The index of the scorecard dataset, which was set to `UNITID` when the file was read, is the same as `IPEDS ID` in the US News rankings file we imported. We will merge `scorecard` with `top_univ` to only filter the top ranked universities from our dataset.

In [None]:
# Pandas `join` instead of `merge` chooses indeces by default
top_scorecard = scorecard.join(top_univ,how='inner').copy()
top_scorecard.info()

How does the distribution of tutitions looks like in public and private institutions?

In [None]:
scorecard_public = top_scorecard[~top_scorecard.NPT4_PUB.isna()].copy()
scorecard_private = top_scorecard[~top_scorecard.NPT4_PRIV.isna()].copy()

In [None]:
sns.boxplot(scorecard_public[['TUITIONFEE_IN','TUITIONFEE_OUT']])

In [None]:
sns.boxplot(scorecard_private[['TUITIONFEE_IN']])

In [None]:
sns.histplot(scorecard_public['TUITIONFEE_OUT']-scorecard_public['TUITIONFEE_IN'])

In [None]:
sns.histplot(scorecard_public['TUITIONFEE_OUT']/scorecard_public['TUITIONFEE_IN'])

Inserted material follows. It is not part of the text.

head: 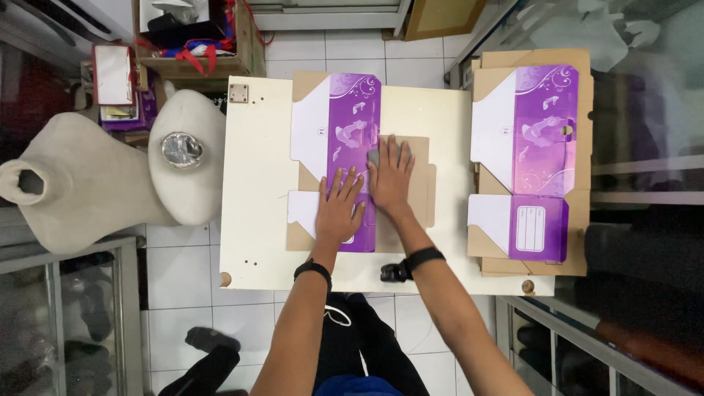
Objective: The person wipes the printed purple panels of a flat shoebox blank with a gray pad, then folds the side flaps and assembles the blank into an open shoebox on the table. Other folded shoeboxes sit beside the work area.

A few insights about the top universities we filtered:
1. Statistically, top public universities have the lowest tution rates for in-state applicants.
2. There is a wide distribution of out-of-state tuitions, from ~15K to ~55K USD.
3. The difference histogram shows most of these universities charge ~15-25K USD more for out-of-state students.
4. Looking at the ratio, we can see the majority double or triple (with a few charging quadruple more) for out-of-state students.
5. In many cases, the out-of-state tutition of the top public universities is not far from most private instutitions on this list.
6. With some exceptions/outliers, private institutions charge 50K-60K USD tutition.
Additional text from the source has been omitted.